Problem to work on → Please retype the records below exactly as they appear, but leave out the pictures.

Saved entries
* * * * *

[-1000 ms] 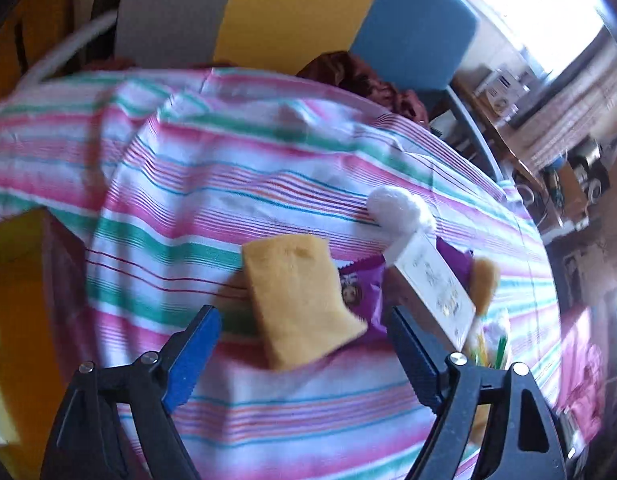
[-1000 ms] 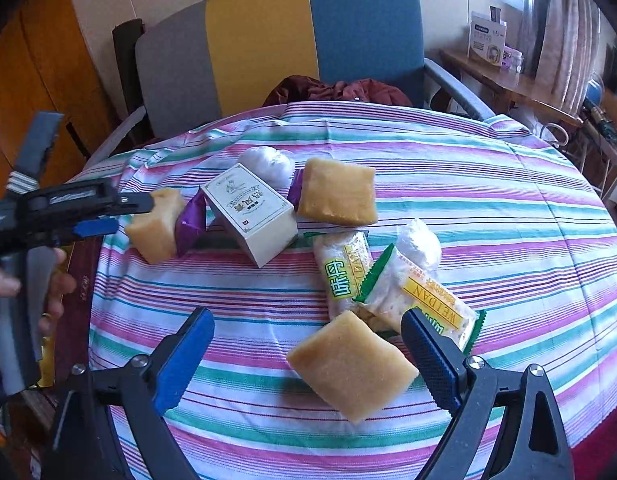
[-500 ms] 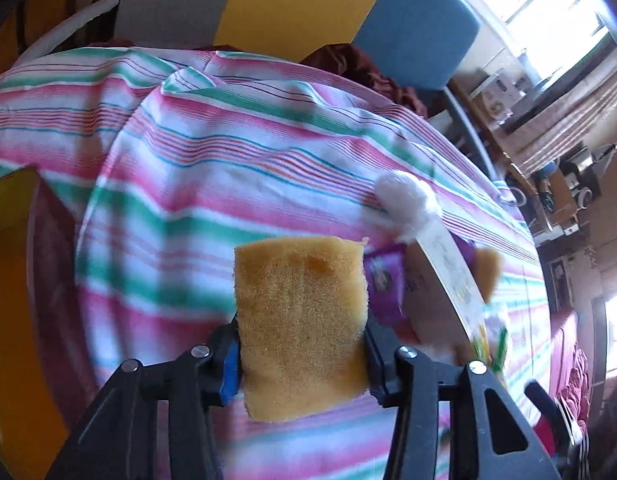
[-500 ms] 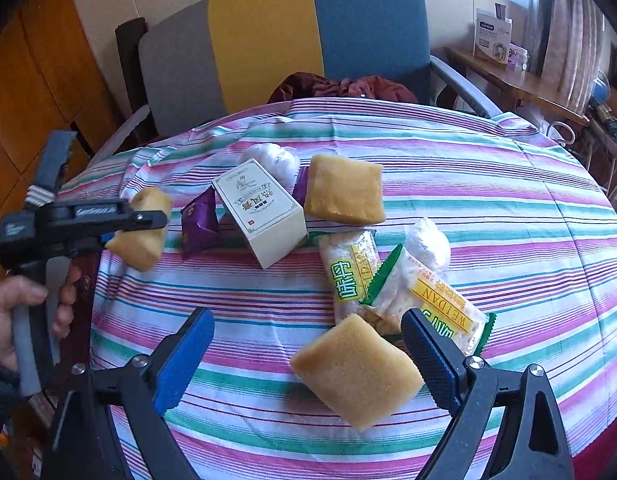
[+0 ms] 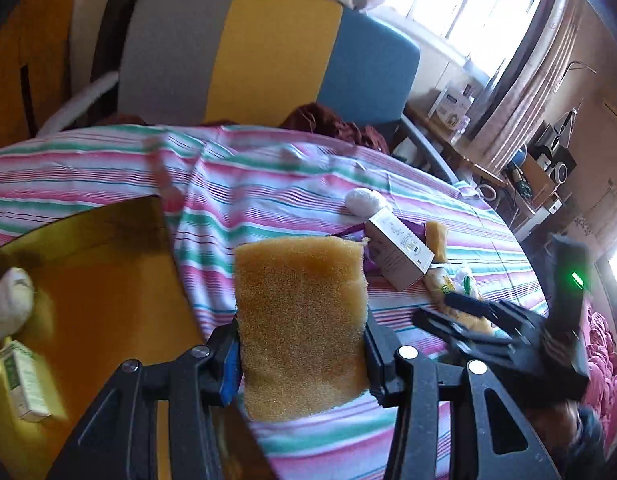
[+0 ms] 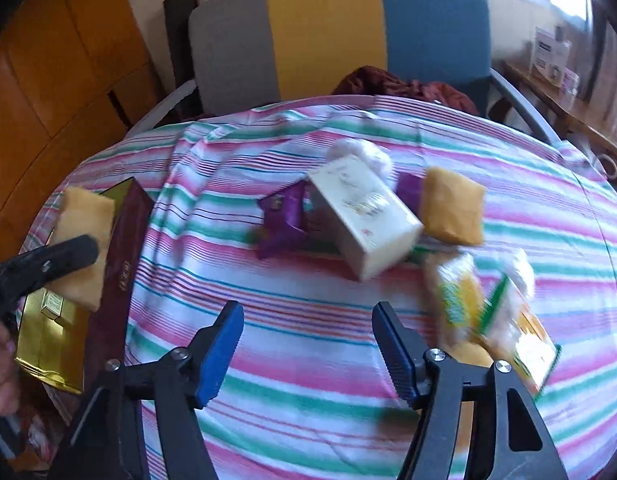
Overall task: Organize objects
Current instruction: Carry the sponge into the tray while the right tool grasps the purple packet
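Yellow sponge pinched upright in the left claw, both pads pressed into its sides, lifted clear of the striped cloth and held at the edge of a gold-lined box; seen from the right wrist view as a yellow block hanging over that box's dark red wall. Inside the box: a white wrapped bundle and a small green-and-white carton. Right claw spread, nothing between its blue pads, jaws just narrowed, hovering above bare striped cloth. Farther out on the surface, a loose cluster: white carton lying tilted, purple wrapper just left of it, white round packet behind, second yellow sponge touching the carton's right end, and blurred yellow-green snack bags near the right claw. Behind the surface, a grey, yellow and blue chair.
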Tool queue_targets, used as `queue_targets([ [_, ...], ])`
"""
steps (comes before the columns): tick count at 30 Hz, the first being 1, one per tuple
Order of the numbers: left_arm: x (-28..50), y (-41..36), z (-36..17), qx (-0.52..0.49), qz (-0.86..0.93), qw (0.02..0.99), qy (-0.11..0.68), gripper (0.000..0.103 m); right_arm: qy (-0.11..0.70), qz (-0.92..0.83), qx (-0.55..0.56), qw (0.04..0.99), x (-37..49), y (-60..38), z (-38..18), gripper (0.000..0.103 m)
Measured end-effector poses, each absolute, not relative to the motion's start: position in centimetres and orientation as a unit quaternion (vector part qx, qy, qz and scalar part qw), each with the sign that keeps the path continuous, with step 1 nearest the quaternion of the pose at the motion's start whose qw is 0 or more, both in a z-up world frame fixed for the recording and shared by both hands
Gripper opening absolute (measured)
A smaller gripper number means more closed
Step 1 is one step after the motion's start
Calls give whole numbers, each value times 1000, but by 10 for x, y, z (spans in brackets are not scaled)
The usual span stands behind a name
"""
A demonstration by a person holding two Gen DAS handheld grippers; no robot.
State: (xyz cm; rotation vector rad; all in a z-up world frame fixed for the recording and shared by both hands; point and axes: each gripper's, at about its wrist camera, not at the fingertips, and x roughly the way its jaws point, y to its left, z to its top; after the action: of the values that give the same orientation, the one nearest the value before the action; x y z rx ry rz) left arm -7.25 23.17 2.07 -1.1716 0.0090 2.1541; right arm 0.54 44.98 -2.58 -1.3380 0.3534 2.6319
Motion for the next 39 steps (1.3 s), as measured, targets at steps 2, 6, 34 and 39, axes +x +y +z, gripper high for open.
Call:
queue_targets([
  [2,-70,219,24,-445,831,334,0,49,106,883,-449,83,-13,443,-27,66],
  [6,-64,186,29,-434,841,321,-8,49,100,877,-461,92,-51,440,-38,66],
  [34,-31,-46,1,-455,880,97,-95,48,173,849,-492,82,7,421,-75,34],
  [39,-32,-25,-8,-464,875,118,-73,49,165,854,-486,86,24,412,-76,34],
])
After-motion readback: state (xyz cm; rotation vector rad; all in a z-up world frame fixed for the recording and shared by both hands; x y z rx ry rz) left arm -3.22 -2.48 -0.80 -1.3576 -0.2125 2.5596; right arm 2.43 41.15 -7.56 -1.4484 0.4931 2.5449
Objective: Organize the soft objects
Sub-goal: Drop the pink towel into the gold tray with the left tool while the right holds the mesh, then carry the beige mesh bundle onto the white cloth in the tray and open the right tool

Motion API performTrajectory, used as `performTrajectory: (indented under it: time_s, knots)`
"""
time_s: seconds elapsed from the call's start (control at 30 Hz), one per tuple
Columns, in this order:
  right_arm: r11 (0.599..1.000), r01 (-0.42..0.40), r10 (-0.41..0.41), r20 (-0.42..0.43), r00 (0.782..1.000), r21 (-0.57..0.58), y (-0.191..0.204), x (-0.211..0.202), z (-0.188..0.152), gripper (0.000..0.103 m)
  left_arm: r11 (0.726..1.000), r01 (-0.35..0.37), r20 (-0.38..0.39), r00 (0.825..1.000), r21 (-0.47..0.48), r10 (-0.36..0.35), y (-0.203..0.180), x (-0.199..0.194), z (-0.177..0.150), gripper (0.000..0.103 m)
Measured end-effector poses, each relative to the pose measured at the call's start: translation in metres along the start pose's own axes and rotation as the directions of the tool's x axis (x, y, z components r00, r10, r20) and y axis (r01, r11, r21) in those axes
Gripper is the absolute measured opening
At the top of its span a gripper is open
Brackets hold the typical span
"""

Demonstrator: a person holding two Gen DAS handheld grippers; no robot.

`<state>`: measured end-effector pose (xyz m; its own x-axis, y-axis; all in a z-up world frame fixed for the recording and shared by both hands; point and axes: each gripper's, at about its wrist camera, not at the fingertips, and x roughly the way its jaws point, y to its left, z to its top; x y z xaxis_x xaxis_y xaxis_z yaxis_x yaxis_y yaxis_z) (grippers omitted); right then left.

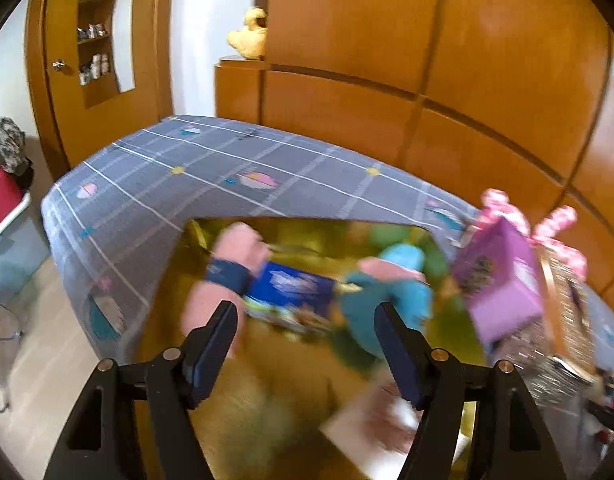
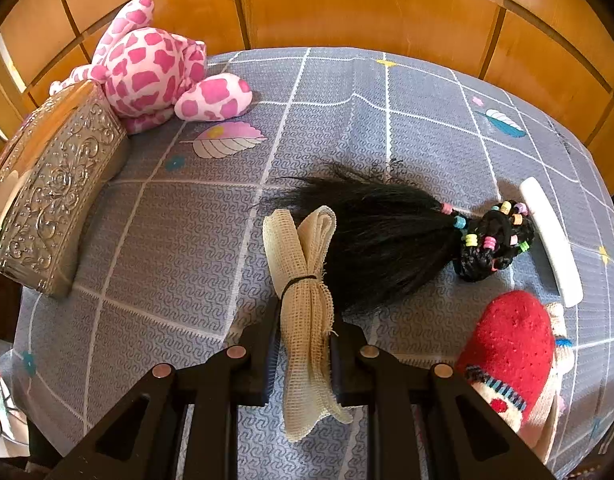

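Between the two dark fingers of the right tool [image 2: 305, 344] sits a cream mesh cloth bundle [image 2: 307, 304], tied round its middle with a thin black band, and the fingers are clenched on its lower half while its folded upper end lies forward on the grey patterned sheet of the bed [image 2: 187, 220]. To do this step well, I judge the grip should stay below the band so the folds do not splay, and the lift should go straight up, because the black hairpiece [image 2: 387, 236] with coloured beads touches the bundle's right edge and could drag along. Beyond it lie a white curved strip [image 2: 553, 240], a red knitted slipper [image 2: 515, 356] at the near right, an embossed silver box [image 2: 55, 196] at the left and a pink spotted plush toy [image 2: 155, 68] behind that box. Only the left wrist view shows where the bundle might go: the left tool [image 1: 307, 312] hangs released and empty over a yellow-green open bin [image 1: 267, 380] beside the bed, already holding a pink plush shape, a teal soft item and a blue packet, all blurred. That view also catches a purple box [image 1: 499, 280] at the bed's edge, which the right view lacks. The right view alone gives the grasp and the hairpiece sharply.
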<state>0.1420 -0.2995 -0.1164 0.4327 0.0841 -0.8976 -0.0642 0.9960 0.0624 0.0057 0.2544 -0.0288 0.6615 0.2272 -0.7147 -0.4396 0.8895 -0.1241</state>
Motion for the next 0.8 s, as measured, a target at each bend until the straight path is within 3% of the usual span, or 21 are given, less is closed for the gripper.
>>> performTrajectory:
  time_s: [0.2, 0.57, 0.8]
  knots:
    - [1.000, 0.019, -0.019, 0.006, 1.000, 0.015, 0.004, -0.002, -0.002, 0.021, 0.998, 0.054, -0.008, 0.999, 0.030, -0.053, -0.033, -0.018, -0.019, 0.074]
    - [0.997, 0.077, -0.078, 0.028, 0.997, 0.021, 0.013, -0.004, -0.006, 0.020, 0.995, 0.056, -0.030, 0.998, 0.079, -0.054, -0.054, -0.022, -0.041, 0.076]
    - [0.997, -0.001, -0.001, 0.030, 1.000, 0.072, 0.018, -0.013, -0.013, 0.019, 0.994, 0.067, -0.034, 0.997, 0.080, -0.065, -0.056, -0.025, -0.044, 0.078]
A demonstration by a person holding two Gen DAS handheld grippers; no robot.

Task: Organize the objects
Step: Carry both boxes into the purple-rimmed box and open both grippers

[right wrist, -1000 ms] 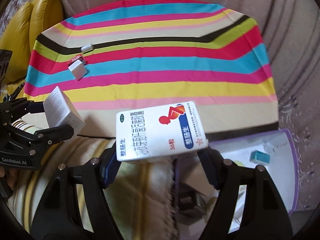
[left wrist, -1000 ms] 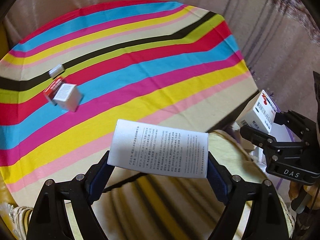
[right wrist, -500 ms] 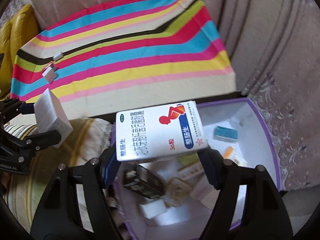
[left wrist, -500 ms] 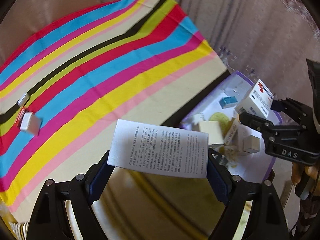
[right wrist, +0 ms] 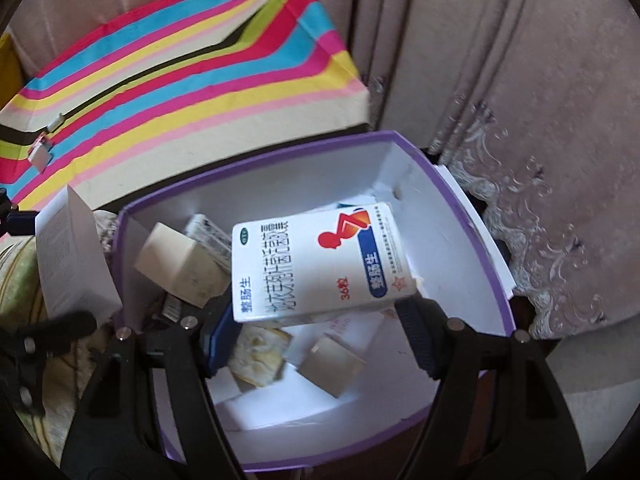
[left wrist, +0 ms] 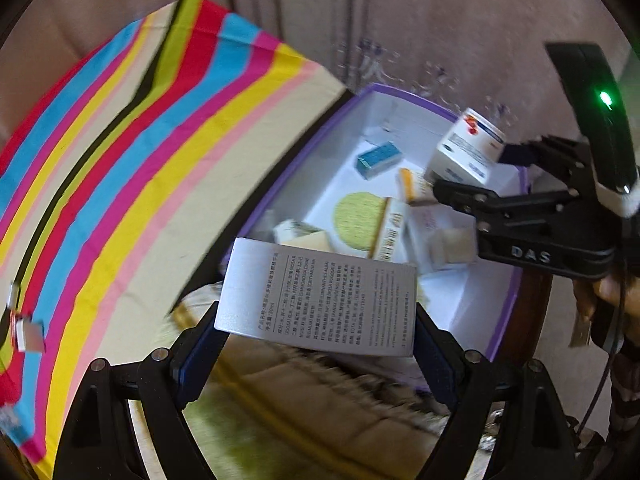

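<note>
Both tools swung over the purple box (right wrist: 476, 216) (right (left wrist: 472, 176) marked "DAS"), each gripping a carton.

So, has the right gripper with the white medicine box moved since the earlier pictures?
Yes. The right gripper, shut on the white medicine box, moved from the striped cloth to over the purple-rimmed storage box.
</note>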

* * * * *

Response to the task →
[-1000 ms] 
[-1000 ms] 
[-500 ms] 
[-500 ms] 
[+0 ms] 
[+0 ms] 
Overall task: Organize objects
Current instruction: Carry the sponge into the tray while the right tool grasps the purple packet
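Yellow sponge pinched upright in the left claw, both pads pressed into its sides, lifted clear of the striped cloth and held at the edge of a gold-lined box; seen from the right wrist view as a yellow block hanging over that box's dark red wall. Inside the box: a white wrapped bundle and a small green-and-white carton. Right claw spread, nothing between its blue pads, jaws just narrowed, hovering above bare striped cloth. Farther out on the surface, a loose cluster: white carton lying tilted, purple wrapper just left of it, white round packet behind, second yellow sponge touching the carton's right end, and blurred yellow-green snack bags near the right claw. Behind the surface, a grey, yellow and blue chair.
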Tool queue_targets, used as `queue_targets([ [_, ...], ])`
"""
steps (comes before the columns): tick count at 30 Hz, the first being 1, one per tuple
Order of the numbers: left_arm: x (-28..50), y (-41..36), z (-36..17), qx (-0.52..0.49), qz (-0.86..0.93), qw (0.02..0.99), qy (-0.11..0.68), gripper (0.000..0.103 m); right_arm: qy (-0.11..0.70), qz (-0.92..0.83), qx (-0.55..0.56), qw (0.04..0.99), x (-37..49), y (-60..38), z (-38..18), gripper (0.000..0.103 m)
Measured end-effector poses, each absolute, not relative to the motion's start: position in centimetres and orientation as a unit quaternion (vector part qx, qy, qz and scalar part qw), each with the sign that keeps the path continuous, with step 1 nearest the quaternion of the pose at the motion's start whose qw is 0 or more, both in a z-up world frame fixed for the recording and shared by both hands
Gripper opening absolute (measured)
A smaller gripper number means more closed
Step 1 is one step after the motion's start
Calls give whole numbers, each value times 1000, but by 10 for x, y, z (spans in brackets are not scaled)
The usual span stands behind a name
"""
A demonstration by a person holding two Gen DAS handheld grippers; no robot.
State: (xyz cm; rotation vector rad; all in a z-up world frame fixed for the recording and shared by both hands; point and axes: each gripper's, at about its wrist camera, not at the fingertips, and x roughly the way its jaws point, y to its left, z to its top; after the action: of the values that give the same orientation, the one nearest the value before the action; x y z rx ry rz) left arm -7.25 23.17 2.07 -1.1716 0.0090 2.1541; right arm 0.54 44.98 -2.58 -1.3380 0.3534 2.6319
Motion for the next 39 steps (1.3 s), as measured, targets at steps 2, 6, 34 and 39, axes +x +y +z, gripper high for open.
Call:
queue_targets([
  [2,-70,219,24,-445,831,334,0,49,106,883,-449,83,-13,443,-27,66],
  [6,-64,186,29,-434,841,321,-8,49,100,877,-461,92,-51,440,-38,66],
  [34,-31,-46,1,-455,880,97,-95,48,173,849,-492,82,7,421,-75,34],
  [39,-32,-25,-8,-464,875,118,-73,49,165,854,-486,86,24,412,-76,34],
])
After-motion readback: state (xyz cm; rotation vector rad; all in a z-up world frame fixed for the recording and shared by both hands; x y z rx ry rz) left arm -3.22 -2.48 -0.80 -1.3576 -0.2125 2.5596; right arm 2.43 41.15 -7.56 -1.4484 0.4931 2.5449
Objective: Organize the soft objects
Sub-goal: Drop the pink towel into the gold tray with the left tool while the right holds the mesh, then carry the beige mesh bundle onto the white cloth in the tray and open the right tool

Motion API performTrajectory, used as `performTrajectory: (indented under it: time_s, knots)`
"""
time_s: seconds elapsed from the call's start (control at 30 Hz), one per tuple
Columns, in this order:
  right_arm: r11 (0.599..1.000), r01 (-0.42..0.40), r10 (-0.41..0.41), r20 (-0.42..0.43), r00 (0.782..1.000), r21 (-0.57..0.58), y (-0.191..0.204), x (-0.211..0.202), z (-0.188..0.152), gripper (0.000..0.103 m)
  left_arm: r11 (0.726..1.000), r01 (-0.35..0.37), r20 (-0.38..0.39), r00 (0.825..1.000), r21 (-0.47..0.48), r10 (-0.36..0.35), y (-0.203..0.180), x (-0.199..0.194), z (-0.177..0.150), gripper (0.000..0.103 m)
Measured end-effector poses, each relative to the pose measured at the call's start: translation in metres along the start pose's own axes and rotation as the directions of the tool's x axis (x, y, z components r00, r10, r20) and y axis (r01, r11, r21) in those axes
Gripper is the absolute measured opening
At the top of its span a gripper is open
Brackets hold the typical span
"""

Demonstrator: a person holding two Gen DAS handheld grippers; no robot.

`<state>`: measured end-effector pose (xyz m; its own x-axis, y-axis; all in a z-up world frame fixed for the recording and shared by both hands; point and axes: each gripper's, at about its wrist camera, not at the fingertips, and x roughly the way its jaws point, y to its left, z to its top; x y z xaxis_x xaxis_y xaxis_z yaxis_x yaxis_y yaxis_z) (grippers omitted); right then left.


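Between the two dark fingers of the right tool [image 2: 305, 344] sits a cream mesh cloth bundle [image 2: 307, 304], tied round its middle with a thin black band, and the fingers are clenched on its lower half while its folded upper end lies forward on the grey patterned sheet of the bed [image 2: 187, 220]. To do this step well, I judge the grip should stay below the band so the folds do not splay, and the lift should go straight up, because the black hairpiece [image 2: 387, 236] with coloured beads touches the bundle's right edge and could drag along. Beyond it lie a white curved strip [image 2: 553, 240], a red knitted slipper [image 2: 515, 356] at the near right, an embossed silver box [image 2: 55, 196] at the left and a pink spotted plush toy [image 2: 155, 68] behind that box. Only the left wrist view shows where the bundle might go: the left tool [image 1: 307, 312] hangs released and empty over a yellow-green open bin [image 1: 267, 380] beside the bed, already holding a pink plush shape, a teal soft item and a blue packet, all blurred. That view also catches a purple box [image 1: 499, 280] at the bed's edge, which the right view lacks. The right view alone gives the grasp and the hairpiece sharply.
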<state>0.1420 -0.2995 -0.1164 0.4327 0.0841 -0.8976 -0.0642 0.9960 0.0624 0.0057 0.2544 -0.0288 0.6615 0.2272 -0.7147 -0.4396 0.8895 -0.1241</state>
Motion for the next 0.8 s, as measured, a target at each bend until the straight path is within 3% of the usual span, or 21 are given, less is closed for the gripper.
>>> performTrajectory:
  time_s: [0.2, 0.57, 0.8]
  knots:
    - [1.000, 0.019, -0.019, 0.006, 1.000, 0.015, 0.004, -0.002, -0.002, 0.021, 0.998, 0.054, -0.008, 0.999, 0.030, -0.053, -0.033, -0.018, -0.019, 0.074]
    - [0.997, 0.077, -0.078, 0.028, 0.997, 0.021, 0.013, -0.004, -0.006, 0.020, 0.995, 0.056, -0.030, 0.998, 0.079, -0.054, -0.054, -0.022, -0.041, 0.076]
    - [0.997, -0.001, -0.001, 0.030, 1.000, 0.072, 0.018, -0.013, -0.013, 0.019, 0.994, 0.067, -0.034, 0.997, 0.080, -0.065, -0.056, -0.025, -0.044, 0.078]
A demonstration by a person holding two Gen DAS handheld grippers; no robot.

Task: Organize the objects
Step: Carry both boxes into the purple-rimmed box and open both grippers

[right wrist, -1000 ms] 
[left wrist, -1000 ms] 
[right wrist, -500 ms] 
[left wrist, -500 ms] 
[right wrist, +0 ms] 
[left wrist, +0 ms] 

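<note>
Both tools swung over the purple box (right wrist: 476, 216) (right (left wrist: 472, 176) marked "DAS"), each gripping a carton.

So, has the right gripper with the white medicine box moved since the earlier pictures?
Yes. The right gripper, shut on the white medicine box, moved from the striped cloth to over the purple-rimmed storage box.
</note>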

The exercise has been fully completed.